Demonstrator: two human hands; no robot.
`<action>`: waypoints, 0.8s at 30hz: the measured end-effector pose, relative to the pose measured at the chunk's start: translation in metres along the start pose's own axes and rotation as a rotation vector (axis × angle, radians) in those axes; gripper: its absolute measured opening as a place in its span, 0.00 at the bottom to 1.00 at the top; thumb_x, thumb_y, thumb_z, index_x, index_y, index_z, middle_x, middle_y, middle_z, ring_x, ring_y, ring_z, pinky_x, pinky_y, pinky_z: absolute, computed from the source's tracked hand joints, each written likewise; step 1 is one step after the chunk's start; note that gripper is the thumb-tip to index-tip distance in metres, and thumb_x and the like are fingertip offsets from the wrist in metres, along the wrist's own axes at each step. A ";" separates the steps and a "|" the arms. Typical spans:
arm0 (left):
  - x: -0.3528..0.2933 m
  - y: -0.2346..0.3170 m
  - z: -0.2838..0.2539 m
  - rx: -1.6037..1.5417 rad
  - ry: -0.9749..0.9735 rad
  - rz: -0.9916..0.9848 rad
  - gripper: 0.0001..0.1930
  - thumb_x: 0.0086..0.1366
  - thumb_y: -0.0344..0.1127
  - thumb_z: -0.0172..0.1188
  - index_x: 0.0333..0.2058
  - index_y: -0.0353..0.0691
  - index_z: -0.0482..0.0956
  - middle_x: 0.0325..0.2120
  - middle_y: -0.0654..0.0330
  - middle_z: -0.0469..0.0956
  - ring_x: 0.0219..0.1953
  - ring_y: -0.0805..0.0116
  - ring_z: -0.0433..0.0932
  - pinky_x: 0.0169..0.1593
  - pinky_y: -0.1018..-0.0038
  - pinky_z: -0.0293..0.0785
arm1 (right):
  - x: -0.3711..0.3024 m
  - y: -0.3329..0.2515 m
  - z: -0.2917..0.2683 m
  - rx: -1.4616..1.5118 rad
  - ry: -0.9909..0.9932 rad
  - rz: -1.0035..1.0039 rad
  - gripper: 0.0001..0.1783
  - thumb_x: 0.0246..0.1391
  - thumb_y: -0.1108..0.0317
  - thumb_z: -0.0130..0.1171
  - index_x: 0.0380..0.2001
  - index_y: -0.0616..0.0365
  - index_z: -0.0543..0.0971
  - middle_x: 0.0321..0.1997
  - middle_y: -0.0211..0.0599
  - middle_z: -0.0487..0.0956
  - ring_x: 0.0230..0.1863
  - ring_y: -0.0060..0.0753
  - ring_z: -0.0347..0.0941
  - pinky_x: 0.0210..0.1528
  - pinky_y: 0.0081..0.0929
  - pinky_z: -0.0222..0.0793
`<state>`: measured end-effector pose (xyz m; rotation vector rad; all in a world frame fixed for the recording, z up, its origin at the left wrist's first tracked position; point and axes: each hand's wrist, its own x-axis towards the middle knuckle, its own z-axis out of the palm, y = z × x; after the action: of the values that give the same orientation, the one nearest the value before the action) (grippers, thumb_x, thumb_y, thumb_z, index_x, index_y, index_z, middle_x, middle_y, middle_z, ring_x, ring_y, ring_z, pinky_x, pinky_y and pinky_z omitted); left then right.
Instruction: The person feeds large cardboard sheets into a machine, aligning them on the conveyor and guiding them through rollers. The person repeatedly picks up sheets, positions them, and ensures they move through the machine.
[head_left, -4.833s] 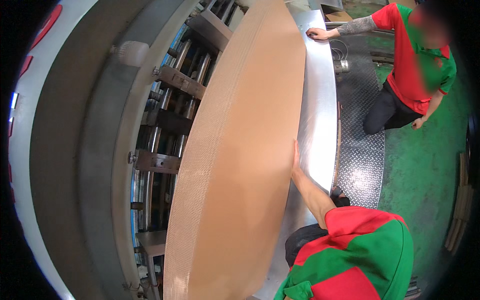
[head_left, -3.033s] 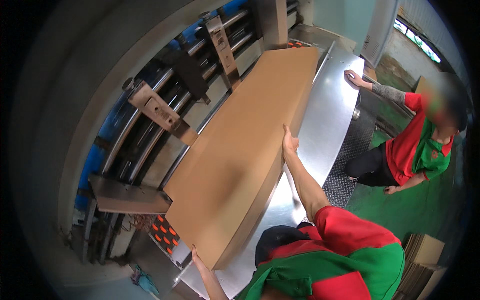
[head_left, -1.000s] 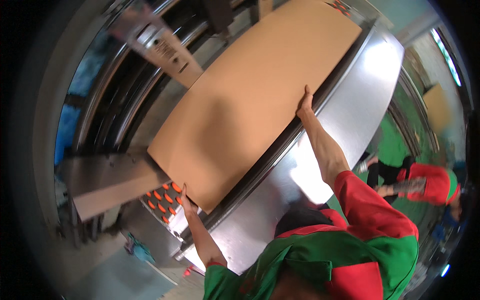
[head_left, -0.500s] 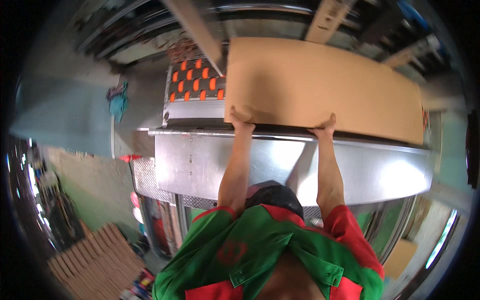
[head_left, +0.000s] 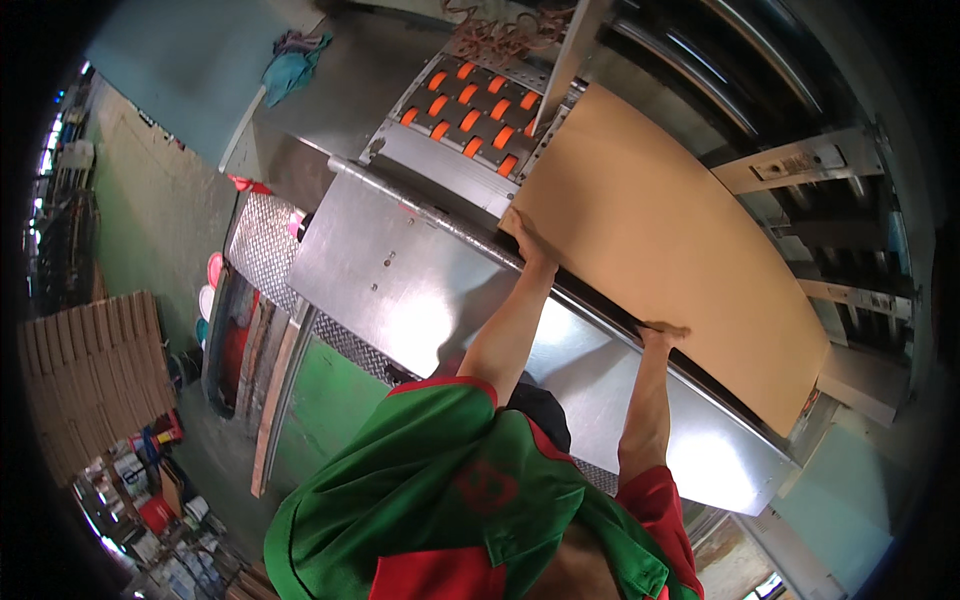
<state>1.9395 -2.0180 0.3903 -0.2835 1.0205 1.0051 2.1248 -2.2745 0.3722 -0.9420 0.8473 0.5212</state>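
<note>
A large, flat brown cardboard sheet lies on the machine bed beyond a dark slot. My left hand grips its near edge close to the left corner. Farther right along that edge, my right hand is closed on the sheet, with fingers showing on top. The undersides of both hands are hidden. Both arms reach across a shiny metal ledge.
Orange rollers sit in a metal plate left of the sheet. Metal brackets and dark bars stand beyond it. A teal cloth rests at the upper left. Stacked cardboard lies lower left.
The view has turned, so the machine and sheet now slant down to the right. Both hands stay at the sheet's near edge.
</note>
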 end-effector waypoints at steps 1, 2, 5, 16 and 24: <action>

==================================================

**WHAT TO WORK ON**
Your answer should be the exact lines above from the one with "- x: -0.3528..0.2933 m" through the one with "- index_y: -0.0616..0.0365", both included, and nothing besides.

**RESULT BELOW**
  - x: -0.3528..0.2933 m
  - y: -0.2346..0.3170 m
  - z: -0.2838..0.2539 m
  - rx: -1.6037..1.5417 rad
  - ry: -0.9749..0.9735 rad
  - rz: -0.9916..0.9848 rad
  - gripper: 0.0001..0.1930
  - thumb_x: 0.0086..0.1366
  - thumb_y: -0.0344..0.1127
  - thumb_z: -0.0172..0.1188
  - index_x: 0.0333..0.2058
  - index_y: -0.0353..0.0691
  - index_z: -0.0482..0.0956
  - middle_x: 0.0325..0.2120
  - middle_y: -0.0654..0.0330
  - middle_z: -0.0469..0.0956
  - ring_x: 0.0219..0.1953
  - ring_y: -0.0805..0.0116
  - ring_z: -0.0433..0.0932
  - pinky_x: 0.0169..0.1593
  - pinky_y: -0.1018..-0.0038
  - pinky_z: -0.0293..0.0785
arm1 (right):
  - x: -0.3711..0.3024 m
  - y: -0.3329..0.2515 m
  - z: -0.2917..0.2683 m
  - rx: -1.4616..1.5118 rad
  - ry: -0.9909..0.9932 rad
  - rz: -1.0035..1.0039 rad
  - gripper: 0.0001..0.1783
  - thumb_x: 0.0246..0.1391
  - thumb_y: -0.1108..0.0317
  - thumb_z: -0.0130..0.1171
  - index_x: 0.0380..0.2001
  - index_y: -0.0616..0.0365

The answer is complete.